#### Task objective:
In the listing that follows, count each line containing the string "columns" and report only the count.

--- --- ---

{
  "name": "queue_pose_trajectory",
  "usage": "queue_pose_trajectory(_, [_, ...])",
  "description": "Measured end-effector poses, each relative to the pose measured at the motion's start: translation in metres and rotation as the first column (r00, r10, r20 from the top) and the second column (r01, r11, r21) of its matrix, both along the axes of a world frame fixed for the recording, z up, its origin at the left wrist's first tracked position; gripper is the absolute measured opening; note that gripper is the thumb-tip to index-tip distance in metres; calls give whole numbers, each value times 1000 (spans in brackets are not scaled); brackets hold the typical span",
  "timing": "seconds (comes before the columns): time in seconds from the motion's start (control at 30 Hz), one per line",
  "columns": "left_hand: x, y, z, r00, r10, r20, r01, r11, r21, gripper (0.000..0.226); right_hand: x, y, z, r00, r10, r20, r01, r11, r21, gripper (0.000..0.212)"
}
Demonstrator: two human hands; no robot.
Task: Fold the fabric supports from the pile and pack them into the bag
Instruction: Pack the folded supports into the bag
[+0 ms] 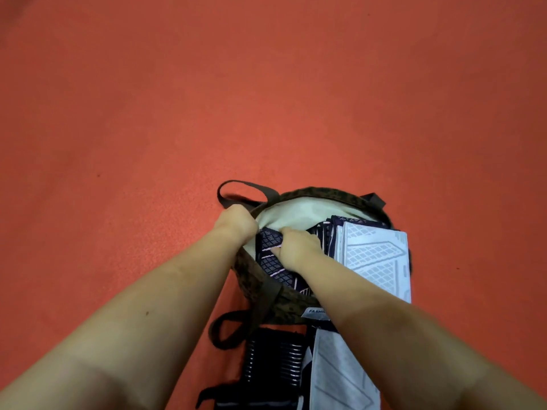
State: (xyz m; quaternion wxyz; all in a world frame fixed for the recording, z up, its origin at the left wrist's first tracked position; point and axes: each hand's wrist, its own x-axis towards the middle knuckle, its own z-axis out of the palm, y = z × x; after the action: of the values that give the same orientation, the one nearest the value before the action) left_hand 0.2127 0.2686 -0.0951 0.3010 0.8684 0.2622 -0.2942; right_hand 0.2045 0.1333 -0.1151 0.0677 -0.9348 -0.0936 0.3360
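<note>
A brown patterned bag with a cream lining stands open on the red floor. My left hand grips its left rim beside a brown handle, holding the mouth open. My right hand is inside the bag and holds a folded dark navy support with a pale grid pattern. More folded supports stand in the bag to the right, the outermost white. The pile of loose supports, dark and white, lies in front of the bag, partly hidden under my right forearm.
Red floor surrounds the bag on all sides. The bag's second brown handle loops down at the near left. A white label reading FASHION sits on the bag's near side.
</note>
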Motion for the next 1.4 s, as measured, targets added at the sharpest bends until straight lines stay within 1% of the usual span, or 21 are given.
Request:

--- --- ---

#### Solution for this task:
2